The second challenge relates directly to the lack of connectivity between commercial and sustainability strategies, causing conflict between environmental aims and functional profit targets. To overcome this, businesses must start aligning and analyzing sustainability metrics alongside traditional supply chain metrics within company goal setting and technology strategies. There, the relationship between environmental decisions and financial impacts will become clearer.
The biggest standalone challenge may be organizational mindset. A resistance to change is no longer an option. Customers have far more choices than they used to and aren’t afraid to make a stand when it comes to sustainability. There is also no hiding place anymore with regulations forcing both transparency and action. By seeing the relationship between profit and planet more clearly, decision makers are seeing increasing value across the company for making sustainability investments.
Consider the Commercial
Supply chain sustainability really must be seen as a commercial decision, a profit enabler and a business enhancer. By looking at the relationship between sustainability and supply chain performance, you can unearth the best roadmap for your company.
This more integrated approach is likely to lead you to more diverse manufacturing networks with alternative sources, make-and-buy optionality, or nearshoring possibilities. You’ll be able to more accurately balance service, sustainability and costs.
Optimizing for both cost and more sustainable outcomes might lead you to explore a new distribution network with local warehousing and transport alternatives or sourcing networks of alternative local and global suppliers. With a clear context of expected costs and environmental impacts, you can consider product portfolio rationalization and mass configuration, inventory and capacity buffers, and new collaborations across the partner ecosystem more clearly.
Once profit and planet are intertwined into the same business strategy, the opportunities for optimization become much more diverse and informed.
AI and Cloud Computing: Game Changing Filters
Technology’s role in unifying sustainability and supply chain objectives is paramount, specifically AI and digital twins which can accelerate progress towards your sustainability goals.
More than improving forecasting and optimization around availability and waste, businesses will also be able to build accurate digital twins of their entire supply chain to align with this improved planning and forecasting, while breaking down the siloes where waste and cost usually lurk in the gaps between. An EY study quantified that digital twins can reduce carbon emissions from an existing building by up to 50% and reduce costs by up to 35%.

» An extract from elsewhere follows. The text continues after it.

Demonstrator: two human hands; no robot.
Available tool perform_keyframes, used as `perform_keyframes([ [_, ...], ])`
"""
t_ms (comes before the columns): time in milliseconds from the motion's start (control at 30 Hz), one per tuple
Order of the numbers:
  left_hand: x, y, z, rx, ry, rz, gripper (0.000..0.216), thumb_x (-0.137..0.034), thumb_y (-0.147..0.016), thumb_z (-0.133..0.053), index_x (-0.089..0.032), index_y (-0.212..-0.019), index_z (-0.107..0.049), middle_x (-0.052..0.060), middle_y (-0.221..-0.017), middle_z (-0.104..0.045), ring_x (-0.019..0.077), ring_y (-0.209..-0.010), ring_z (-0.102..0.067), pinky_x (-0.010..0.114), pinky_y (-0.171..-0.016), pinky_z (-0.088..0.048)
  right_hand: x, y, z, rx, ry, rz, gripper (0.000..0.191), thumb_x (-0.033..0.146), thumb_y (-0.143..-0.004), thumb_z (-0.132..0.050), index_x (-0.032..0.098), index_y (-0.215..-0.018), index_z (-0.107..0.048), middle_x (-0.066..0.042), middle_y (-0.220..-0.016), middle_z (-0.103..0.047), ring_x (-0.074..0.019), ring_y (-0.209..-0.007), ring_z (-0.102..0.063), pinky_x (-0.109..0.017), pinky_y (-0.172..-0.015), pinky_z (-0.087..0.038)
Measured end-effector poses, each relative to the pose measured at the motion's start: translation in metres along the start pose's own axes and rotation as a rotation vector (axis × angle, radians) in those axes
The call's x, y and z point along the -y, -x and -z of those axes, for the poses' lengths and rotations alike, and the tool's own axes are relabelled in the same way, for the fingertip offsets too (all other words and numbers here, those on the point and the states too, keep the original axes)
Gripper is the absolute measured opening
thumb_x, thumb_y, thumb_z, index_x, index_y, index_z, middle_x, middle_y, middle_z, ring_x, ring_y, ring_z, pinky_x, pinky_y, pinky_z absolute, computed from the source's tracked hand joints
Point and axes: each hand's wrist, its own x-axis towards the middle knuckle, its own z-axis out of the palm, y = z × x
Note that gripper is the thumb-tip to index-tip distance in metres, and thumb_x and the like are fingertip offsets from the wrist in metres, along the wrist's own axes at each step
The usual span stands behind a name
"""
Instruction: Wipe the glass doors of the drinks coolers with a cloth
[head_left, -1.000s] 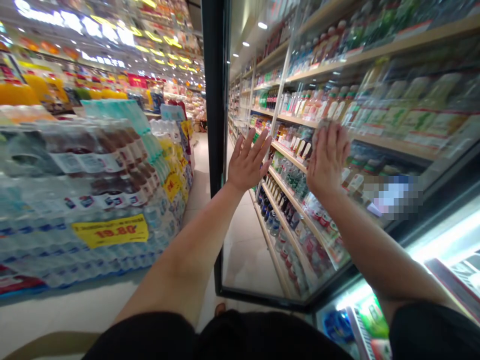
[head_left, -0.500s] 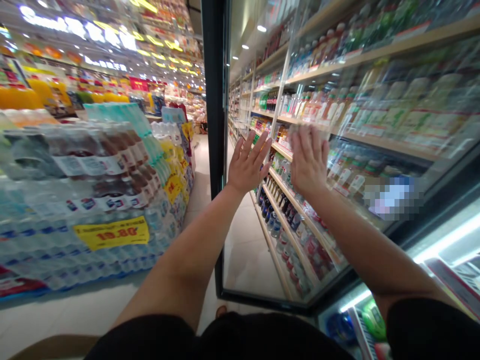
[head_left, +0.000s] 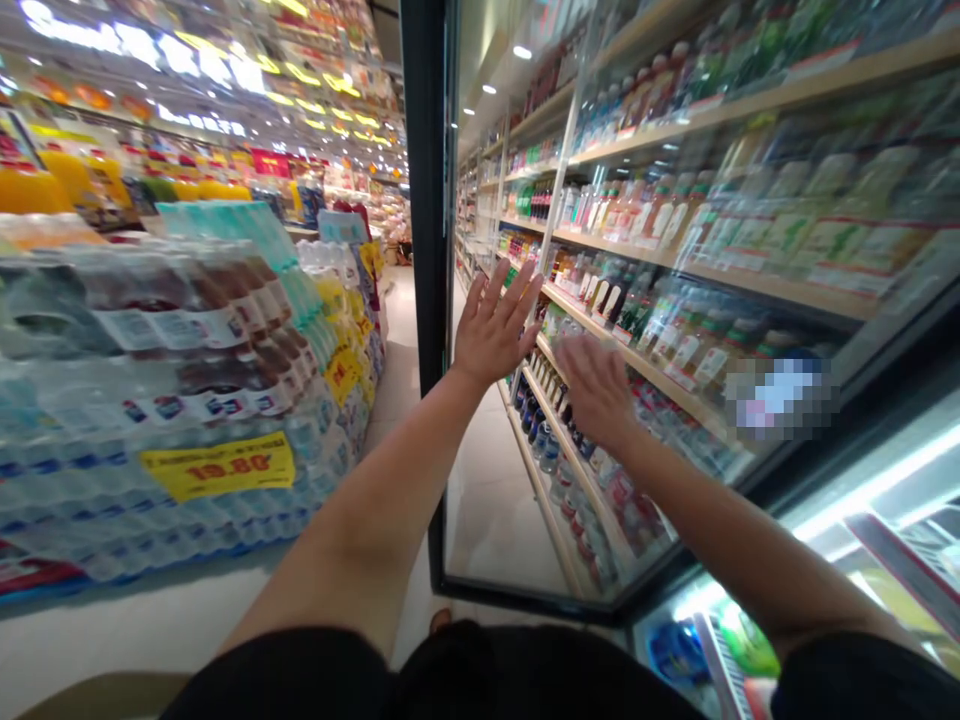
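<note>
A glass cooler door [head_left: 510, 520] with a black frame [head_left: 429, 300] stands swung out in front of me. My left hand [head_left: 495, 325] is at the upper middle of its pane, fingers spread, seemingly flat on the glass. Lower and to the right, my right hand [head_left: 596, 390] is also at the pane, its fingers stretched out and slightly blurred. I cannot tell whether the right palm touches the glass. Neither hand holds anything. Shelves of bottled drinks [head_left: 630, 210] show in the pane behind both hands.
Shrink-wrapped bottle packs [head_left: 180, 390] are stacked on the left, bearing a yellow price sign [head_left: 217, 467]. A tiled aisle [head_left: 401, 320] runs between the stack and the door. At lower right, the lit cooler interior [head_left: 720, 640] holds several drinks.
My right hand has moved down and slightly left across the pane. My left hand stays nearly in place, fingers still spread. The door shows no clear movement.
</note>
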Motion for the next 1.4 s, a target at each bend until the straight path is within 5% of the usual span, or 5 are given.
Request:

Using these accurate digital twins in conjunction with the power of AI and cloud, optimizations can be much more detailed and concerted, evaluating many more variable characteristics across their full supply chain. This includes lead times, demand, supply reliability, product quality, and yield. Cloud-based cognitive solutions are now able to generate hundreds of scenarios automatically before optimizing them around multiple business objectives – including sustainability – and using AI to pick the ones that will deliver the most desired business outcomes. All of this takes minutes, while enriching the workforce and their roles in the process.
Future supply chains will be more resilient and agile when they integrate sustainability decisioning alongside traditional supply chain objectives. By harnessing AI and cloud computing, the future begins now. After years of disruption, the connection between profit and planet can finally be made.